My oldest SIL, who is DHs younger sister has despised me from day one and has made it very apparent. She has gone as far as physically assaulting me and (as mentioned above) is CO. She has met my LO once via an accidental, very awkward, run in. Their dad took off and she has always been overly attached to my husband, calling him her father figure. My therapist flat out told my DH that she believes my SIL has every sign of having an unhealthy attraction (yes attraction not attachment) and looks at me as "the other woman". she has succeeded in turning her entire family against me, as well as a few mutual friends we had. It hurt me a lot, and everytime I think she has finally given up I find out that she has been calling my friends making up rumors and trying to get them to stop talking to me. I have no idea what her obsession is with me being ostracized from everyone, it seems her goal is to completely isolate me from all relationships (and tried many times to do so with my husband, even going as far as having her friends text him things that never happened like "last night was amazing" which was an obvious lie as I trust my husband and he's with me every night. And sending me messages that she caught my husband cheating and telling him the same about me years ago before she was blocked from FB.) So that's the background there.

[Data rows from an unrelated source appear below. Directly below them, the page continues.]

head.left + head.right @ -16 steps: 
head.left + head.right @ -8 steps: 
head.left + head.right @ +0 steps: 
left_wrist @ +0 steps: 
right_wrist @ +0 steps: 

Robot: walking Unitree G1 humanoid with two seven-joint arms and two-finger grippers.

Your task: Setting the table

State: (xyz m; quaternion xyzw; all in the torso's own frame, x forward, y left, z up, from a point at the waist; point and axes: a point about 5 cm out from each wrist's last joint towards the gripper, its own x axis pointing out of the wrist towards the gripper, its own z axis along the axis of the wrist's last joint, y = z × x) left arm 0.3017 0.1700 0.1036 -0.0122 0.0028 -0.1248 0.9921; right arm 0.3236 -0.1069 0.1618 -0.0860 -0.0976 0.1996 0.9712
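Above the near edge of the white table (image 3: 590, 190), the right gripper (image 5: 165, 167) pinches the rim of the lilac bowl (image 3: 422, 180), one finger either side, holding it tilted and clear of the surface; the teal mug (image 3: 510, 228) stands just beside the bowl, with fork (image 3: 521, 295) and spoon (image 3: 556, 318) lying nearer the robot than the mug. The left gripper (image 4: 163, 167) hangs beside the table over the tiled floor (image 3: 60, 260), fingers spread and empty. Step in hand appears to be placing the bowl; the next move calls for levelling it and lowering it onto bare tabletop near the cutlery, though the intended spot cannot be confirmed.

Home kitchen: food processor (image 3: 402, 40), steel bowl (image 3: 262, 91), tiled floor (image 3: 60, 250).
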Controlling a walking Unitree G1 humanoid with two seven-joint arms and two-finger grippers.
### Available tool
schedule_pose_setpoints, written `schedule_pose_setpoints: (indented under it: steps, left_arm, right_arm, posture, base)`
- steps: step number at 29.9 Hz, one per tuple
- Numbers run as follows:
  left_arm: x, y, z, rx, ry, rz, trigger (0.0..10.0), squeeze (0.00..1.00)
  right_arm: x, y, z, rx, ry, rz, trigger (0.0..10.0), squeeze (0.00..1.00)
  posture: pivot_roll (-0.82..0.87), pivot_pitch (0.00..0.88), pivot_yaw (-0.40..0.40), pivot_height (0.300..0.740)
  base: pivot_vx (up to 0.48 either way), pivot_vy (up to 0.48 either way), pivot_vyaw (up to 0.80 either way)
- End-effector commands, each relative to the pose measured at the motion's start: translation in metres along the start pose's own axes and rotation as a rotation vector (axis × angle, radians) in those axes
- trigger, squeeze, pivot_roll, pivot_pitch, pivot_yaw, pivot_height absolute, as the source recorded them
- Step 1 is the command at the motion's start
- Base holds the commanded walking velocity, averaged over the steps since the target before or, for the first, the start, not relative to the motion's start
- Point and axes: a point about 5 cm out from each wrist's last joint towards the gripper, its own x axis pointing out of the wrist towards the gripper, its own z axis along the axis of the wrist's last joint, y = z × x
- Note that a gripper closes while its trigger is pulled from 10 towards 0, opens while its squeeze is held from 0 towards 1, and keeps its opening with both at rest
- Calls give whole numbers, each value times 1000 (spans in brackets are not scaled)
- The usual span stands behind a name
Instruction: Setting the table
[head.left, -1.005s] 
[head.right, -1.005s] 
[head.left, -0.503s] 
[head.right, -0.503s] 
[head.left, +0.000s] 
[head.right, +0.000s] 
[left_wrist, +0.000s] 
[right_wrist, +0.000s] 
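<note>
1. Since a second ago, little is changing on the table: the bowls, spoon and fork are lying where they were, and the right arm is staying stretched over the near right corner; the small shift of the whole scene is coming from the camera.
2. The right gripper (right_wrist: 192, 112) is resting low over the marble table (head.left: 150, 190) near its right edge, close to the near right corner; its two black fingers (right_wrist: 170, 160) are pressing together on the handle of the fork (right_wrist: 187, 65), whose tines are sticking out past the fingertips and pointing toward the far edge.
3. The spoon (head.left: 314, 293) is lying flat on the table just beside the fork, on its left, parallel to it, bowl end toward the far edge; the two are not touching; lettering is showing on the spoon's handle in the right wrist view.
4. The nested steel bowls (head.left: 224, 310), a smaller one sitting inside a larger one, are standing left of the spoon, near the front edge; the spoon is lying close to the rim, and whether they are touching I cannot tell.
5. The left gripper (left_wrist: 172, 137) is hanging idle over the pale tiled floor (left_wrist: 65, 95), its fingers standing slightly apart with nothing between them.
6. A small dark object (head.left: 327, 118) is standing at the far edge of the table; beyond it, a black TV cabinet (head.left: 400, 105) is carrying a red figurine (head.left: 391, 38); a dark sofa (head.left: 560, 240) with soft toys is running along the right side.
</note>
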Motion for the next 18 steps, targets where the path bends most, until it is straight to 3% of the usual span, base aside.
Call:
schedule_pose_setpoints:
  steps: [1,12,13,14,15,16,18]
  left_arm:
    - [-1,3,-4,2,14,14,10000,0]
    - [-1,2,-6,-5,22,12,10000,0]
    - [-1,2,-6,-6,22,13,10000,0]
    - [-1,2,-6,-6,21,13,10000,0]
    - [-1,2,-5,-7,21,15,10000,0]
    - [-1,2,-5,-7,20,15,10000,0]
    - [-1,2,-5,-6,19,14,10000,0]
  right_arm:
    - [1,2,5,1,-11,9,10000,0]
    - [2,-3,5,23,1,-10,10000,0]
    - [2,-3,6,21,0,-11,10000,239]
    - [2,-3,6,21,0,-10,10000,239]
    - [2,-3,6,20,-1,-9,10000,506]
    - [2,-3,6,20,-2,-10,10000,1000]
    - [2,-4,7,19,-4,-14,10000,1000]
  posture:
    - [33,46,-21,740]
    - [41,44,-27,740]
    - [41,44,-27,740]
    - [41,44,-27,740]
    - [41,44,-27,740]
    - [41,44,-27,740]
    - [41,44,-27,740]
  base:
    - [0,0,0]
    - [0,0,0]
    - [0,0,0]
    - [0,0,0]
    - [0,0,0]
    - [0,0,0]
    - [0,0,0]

On to the issue that is probably a non issue: the only in law relationship I have left is my YSIL. She was supposed to be a witness at my courthouse wedding, and surprisingly she bailed the day of which left unscrambling for a witness on short notice. At my reception she stopped by to literally say hello to my LO, and left. Didn't say a word to my DH or I. No congrats, nothing. I was hurt but just let it go. I was supposed to be a witness at her wedding. This week. I found out via FB she changed the date and time and her witness was my evil SIL. Last week I got a phone call from an extended in law saying that OSIL had been calling her extended family (cousins, second cousins, etc) making up lies about me and said she had actually encouraged them to quit speaking to me.


Im sure this seems petty, I know I should care 100% less, we have CO and I have blocked them all on FB (which I'm sure will start a war because they won't be able to see pics of LO). But am I right to feel hurt? My husband just encourages me to ignore them. I feel like I have but when I find out even after 4 years my OSIL is still obsessed with ostracizing me from everyone she possibly can I'm just enraged. It hurts that people actually care so little about me that they would follow along. She is very influential but I didn't think she was THIS influential.


To answer the obvious question: no I stupidly did not file assault charges. And it was a couple of years ago now so it's a little late for that.


My question I guess is has anyone ever dealt with a situation like this? I don't understand how I can just leave it alone, pretend she is dead for years, and the entire time anyone in her family she finds out is talking to me she calls them to try and convince them to CO me. I have been to therapy. My therapist has encouraged me at this point to keep my doors and windows locked because now that she has cut everyone off from me her obsessive hatred isn't going to stop there and she has proven that she is violent before. I just need some advice on just not caring anymore and wondering if anyone else has had this happen or is it just me? I don't know why I'm so hurt when she obviously is just unstable but I am.